Monday, 8 August 2016

Same same but different: Stop the bother about the other




Another day another miserable story about Muslims being treated disgracefully by an airline for the simple fact of being Muslim.  Sadly these stories seem to be proliferating, somebody reading Arabic poetry, somebody with a beard, somebody with dark skin, somebody praying; all reasons now, apparently, to be ejected from planes, to be questioned by the police, to be suspected, to be ostracised and to be hated.

The fear of the other expressed in mistrust and hatred is well documented and well known.  When times are tough blame is always apportioned and history teaches us that minorities are the first to suffer as the target of societal anxieties and ire.

It is said that familiarity breeds contempt but so often discrimination springs from contempt for the unfamiliar.  If none of your friends or family are Muslim/gay/black then how much more likely is it that the otherness of their identity will seem to challenge your own.  If you are in a position of strength and privilege then perhaps this otherness will seem less confronting and less fraught with danger for  the integrity of your own sense of self.  By way of example  London did not vote for Brexit because London does not see the EU and its immigrants as a threat to its identity.  The total opposite is true for so many of England's market towns.

I am as dismayed as any decent person that fear of otherness is slowly lending acceptability to overt Trumpian racism, prejudice and downright stupidity.  The short term dangers attendant upon the sanctioning of these base instincts are obvious: more strife, more hostility and more separation.

However my fear of these developments is dwarfed by my fear of the medium to long term problems that the globe has to grapple with, and be under no illusion, they are global problems.  Ironically my fears here stem not from otherness and human diversity but instead from our similarities.  To explain what I mean one only has to consider the example of Bhutan, the remote and inaccessible Himalayan mountain kingdom.  Tourism in Bhutan is very heavily regulated and controlled.  Its traditions have endured in large measure due to a combination of its isolation and the care with which exposure to the outside world has been controlled.  One consequence of this is that the arrival of television in Bhutan is still a relatively recent development and it was one which allowed a clear view of how a society unconnected to the world could change through the arrival of technology.  The answer was enormously, immediately and irrevocably.

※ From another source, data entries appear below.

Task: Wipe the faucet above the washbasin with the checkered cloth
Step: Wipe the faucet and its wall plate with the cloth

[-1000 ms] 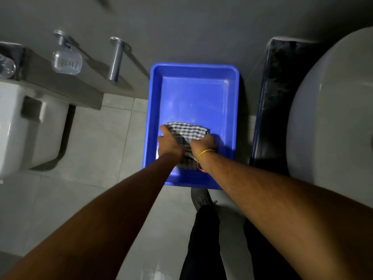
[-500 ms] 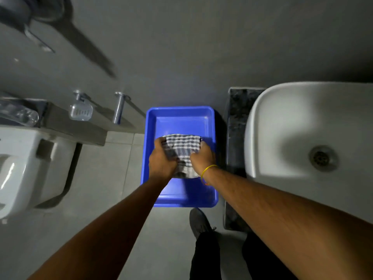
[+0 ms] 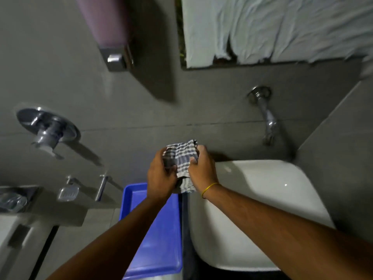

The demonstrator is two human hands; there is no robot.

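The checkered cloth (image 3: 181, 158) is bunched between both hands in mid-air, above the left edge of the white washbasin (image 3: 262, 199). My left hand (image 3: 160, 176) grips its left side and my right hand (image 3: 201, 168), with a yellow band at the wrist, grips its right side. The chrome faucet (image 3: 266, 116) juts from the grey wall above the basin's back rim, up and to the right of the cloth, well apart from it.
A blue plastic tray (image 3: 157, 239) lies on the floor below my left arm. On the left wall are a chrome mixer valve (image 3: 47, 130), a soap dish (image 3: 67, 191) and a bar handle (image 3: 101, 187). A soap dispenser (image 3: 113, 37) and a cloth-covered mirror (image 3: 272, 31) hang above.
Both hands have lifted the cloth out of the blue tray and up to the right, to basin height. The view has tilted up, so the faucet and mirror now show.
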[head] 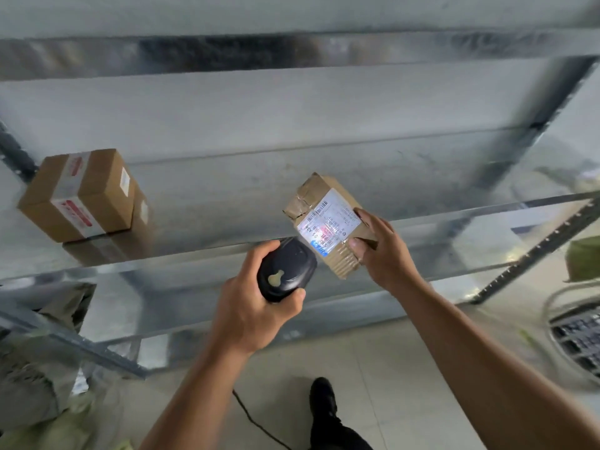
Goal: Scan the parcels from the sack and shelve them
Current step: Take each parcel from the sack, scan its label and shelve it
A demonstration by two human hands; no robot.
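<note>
Left hand [250,316] curls round the black oval handheld scanner [285,271], lighting the small brown taped cardboard parcel [328,222] pinched in the right hand [383,251] over the grey metal shelf [454,219] front edge — stacked brown boxes [81,193] well apart, nine o'clock.

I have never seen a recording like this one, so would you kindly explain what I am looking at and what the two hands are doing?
There is no machine here. A person wears one camera on the head, looking forward and down, so you see their own two arms. The left hand grips a dark handheld scanner. Its light falls on the white label of a small brown parcel. The right hand holds that parcel, fingers curled round one end, in front of a metal shelf. On the shelf, to the left, two brown boxes are stacked. Below are the tiled floor and the person's dark shoe.
</note>
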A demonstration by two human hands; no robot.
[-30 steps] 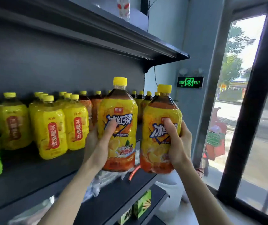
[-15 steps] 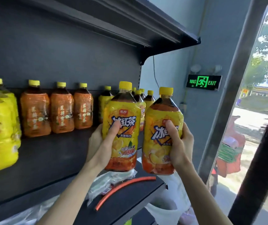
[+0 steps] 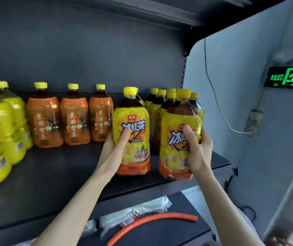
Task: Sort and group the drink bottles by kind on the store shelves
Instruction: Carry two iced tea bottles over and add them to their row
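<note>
I hold two iced tea bottles with yellow caps and yellow-orange labels. My left hand (image 3: 114,148) grips the left iced tea bottle (image 3: 133,121), whose base is at the dark shelf (image 3: 62,174). My right hand (image 3: 198,150) grips the right iced tea bottle (image 3: 176,144), held slightly above the shelf's front edge. Right behind them stands a cluster of the same iced tea bottles (image 3: 157,107) at the shelf's right end. Three orange-labelled bottles (image 3: 74,118) stand in a row at the back, and yellow-labelled bottles (image 3: 1,132) fill the left.
An upper shelf (image 3: 142,11) overhangs close above. On the lower shelf (image 3: 160,233) lie an orange hose (image 3: 151,221) and plastic bags (image 3: 135,213). A grey wall with a green exit sign (image 3: 291,77) and a hanging cable (image 3: 215,103) lies to the right.
Both hands have carried the two iced tea bottles to the right and inward over the shelf, up to the iced tea cluster. The view has shifted right along the shelf.
</note>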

As many proponents of Brexit seem not to understand you can’t opt out of globalism.  One manifestation of globalism is commonality of desire and longing: whether that is for iPhones, Coca Cola, a Mercedes or holidays abroad.  Everyone everywhere wants these things because whatever our race, colour, creed or sexual preference we share the same instincts.  We want to consume, we want to possess, we want experience and novelty and we want to expend the minimum possible effort getting it.  The problem for all of us is that the satisifcation of these desires, shared from shore to shore, will destroy our world and ourselves.

Climate change is not caused by otherness it is caused by sameness.  The dwindling of meaningful employment is not caused by otherness it is caused by sameness.  Obesity is not caused by otherness it is caused by sameness.  The solutions to some of these problems are simple but they are political anathema because they require fewer possessions and more effort.  I am frightened that there is no room and no oxygen for the essential debates that must be had about these problems because we are distracted by the phantom threats of otherness.  Our energy and will is sapped by a false fear of terror rather than by a well founded anxiety of what our actions and impulses, replicated seven billion fold around the planet, are doing to the only world we have to live in.

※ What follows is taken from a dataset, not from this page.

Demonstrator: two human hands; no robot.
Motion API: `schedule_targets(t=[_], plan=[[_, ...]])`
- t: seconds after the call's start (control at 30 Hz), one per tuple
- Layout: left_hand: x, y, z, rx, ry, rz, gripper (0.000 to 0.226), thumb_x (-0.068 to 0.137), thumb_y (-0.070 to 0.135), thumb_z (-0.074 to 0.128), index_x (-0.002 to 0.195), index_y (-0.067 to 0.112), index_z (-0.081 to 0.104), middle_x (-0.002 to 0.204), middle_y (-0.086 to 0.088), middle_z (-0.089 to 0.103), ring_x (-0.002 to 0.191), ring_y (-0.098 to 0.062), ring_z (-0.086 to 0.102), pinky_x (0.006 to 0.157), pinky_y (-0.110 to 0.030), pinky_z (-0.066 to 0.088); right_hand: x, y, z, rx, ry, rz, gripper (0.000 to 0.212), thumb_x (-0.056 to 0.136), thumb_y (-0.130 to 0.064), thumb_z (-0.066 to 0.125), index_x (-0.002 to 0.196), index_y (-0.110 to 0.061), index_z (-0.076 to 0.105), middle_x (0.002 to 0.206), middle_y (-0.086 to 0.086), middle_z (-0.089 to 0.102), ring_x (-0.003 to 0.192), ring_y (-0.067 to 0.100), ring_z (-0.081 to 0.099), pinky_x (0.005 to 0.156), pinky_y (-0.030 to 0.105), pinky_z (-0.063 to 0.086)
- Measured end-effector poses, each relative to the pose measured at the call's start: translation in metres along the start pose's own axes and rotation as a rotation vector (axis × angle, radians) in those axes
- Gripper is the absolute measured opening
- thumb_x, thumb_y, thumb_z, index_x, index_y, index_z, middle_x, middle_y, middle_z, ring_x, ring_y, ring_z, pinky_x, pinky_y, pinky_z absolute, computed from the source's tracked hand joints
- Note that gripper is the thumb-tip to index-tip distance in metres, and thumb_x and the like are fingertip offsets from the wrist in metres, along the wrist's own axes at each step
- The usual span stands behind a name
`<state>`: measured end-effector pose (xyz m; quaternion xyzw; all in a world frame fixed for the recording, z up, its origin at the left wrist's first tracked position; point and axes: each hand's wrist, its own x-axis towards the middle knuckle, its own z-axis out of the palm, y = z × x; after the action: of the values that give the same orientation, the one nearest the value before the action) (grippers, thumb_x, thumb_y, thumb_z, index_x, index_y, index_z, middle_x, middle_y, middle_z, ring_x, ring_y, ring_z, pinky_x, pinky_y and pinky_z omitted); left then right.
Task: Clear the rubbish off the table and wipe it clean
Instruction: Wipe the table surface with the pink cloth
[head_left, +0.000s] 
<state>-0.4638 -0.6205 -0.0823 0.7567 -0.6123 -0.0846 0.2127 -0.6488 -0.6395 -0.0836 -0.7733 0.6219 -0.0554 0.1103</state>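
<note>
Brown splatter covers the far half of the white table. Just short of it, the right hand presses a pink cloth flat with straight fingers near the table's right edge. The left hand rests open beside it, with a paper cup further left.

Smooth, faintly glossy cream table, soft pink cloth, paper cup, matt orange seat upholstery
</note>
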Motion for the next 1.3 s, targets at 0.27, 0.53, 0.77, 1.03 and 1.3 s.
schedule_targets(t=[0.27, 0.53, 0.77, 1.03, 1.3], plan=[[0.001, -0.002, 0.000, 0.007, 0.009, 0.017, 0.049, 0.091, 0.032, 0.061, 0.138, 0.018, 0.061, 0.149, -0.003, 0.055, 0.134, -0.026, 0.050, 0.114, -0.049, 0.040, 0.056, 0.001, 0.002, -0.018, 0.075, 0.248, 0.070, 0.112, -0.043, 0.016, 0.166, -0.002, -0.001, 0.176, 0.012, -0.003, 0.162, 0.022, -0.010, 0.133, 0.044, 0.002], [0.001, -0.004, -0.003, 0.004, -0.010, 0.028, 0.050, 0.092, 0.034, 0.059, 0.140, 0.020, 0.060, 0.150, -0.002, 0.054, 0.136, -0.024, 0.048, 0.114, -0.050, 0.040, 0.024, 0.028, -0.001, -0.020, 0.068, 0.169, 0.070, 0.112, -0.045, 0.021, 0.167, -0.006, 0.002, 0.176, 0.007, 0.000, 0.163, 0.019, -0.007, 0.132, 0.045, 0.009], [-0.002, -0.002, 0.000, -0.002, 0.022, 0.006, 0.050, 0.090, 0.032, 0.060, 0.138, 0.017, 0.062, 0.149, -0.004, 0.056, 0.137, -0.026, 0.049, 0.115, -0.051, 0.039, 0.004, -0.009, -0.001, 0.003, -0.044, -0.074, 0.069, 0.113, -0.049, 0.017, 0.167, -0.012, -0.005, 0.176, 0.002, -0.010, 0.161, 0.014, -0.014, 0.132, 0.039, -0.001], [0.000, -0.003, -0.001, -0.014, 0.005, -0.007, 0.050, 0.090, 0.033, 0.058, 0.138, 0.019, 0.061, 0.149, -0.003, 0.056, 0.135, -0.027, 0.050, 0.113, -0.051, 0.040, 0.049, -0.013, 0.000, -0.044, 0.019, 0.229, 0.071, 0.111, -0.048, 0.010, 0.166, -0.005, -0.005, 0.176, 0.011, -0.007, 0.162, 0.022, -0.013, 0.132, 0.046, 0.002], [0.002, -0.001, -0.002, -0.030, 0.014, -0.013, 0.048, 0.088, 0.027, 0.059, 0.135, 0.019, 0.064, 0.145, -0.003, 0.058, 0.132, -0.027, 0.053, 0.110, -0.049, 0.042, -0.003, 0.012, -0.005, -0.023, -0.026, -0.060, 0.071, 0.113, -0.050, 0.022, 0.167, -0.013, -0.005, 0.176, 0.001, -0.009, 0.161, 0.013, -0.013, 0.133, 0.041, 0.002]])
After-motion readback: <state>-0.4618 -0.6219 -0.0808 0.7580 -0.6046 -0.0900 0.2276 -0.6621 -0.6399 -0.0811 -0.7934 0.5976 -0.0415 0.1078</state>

When we recognise that we have more reason to fear ourselves and the satisfaction of our desire for possession without effort then we are ready to combat that fear through action.  This action is not just manifested in the decisions we take in our own lives but in the policies that we demand of our politics and politicians. Stop worrying about the threat posed by others and by the other and take responsibility for the threat that comes from within.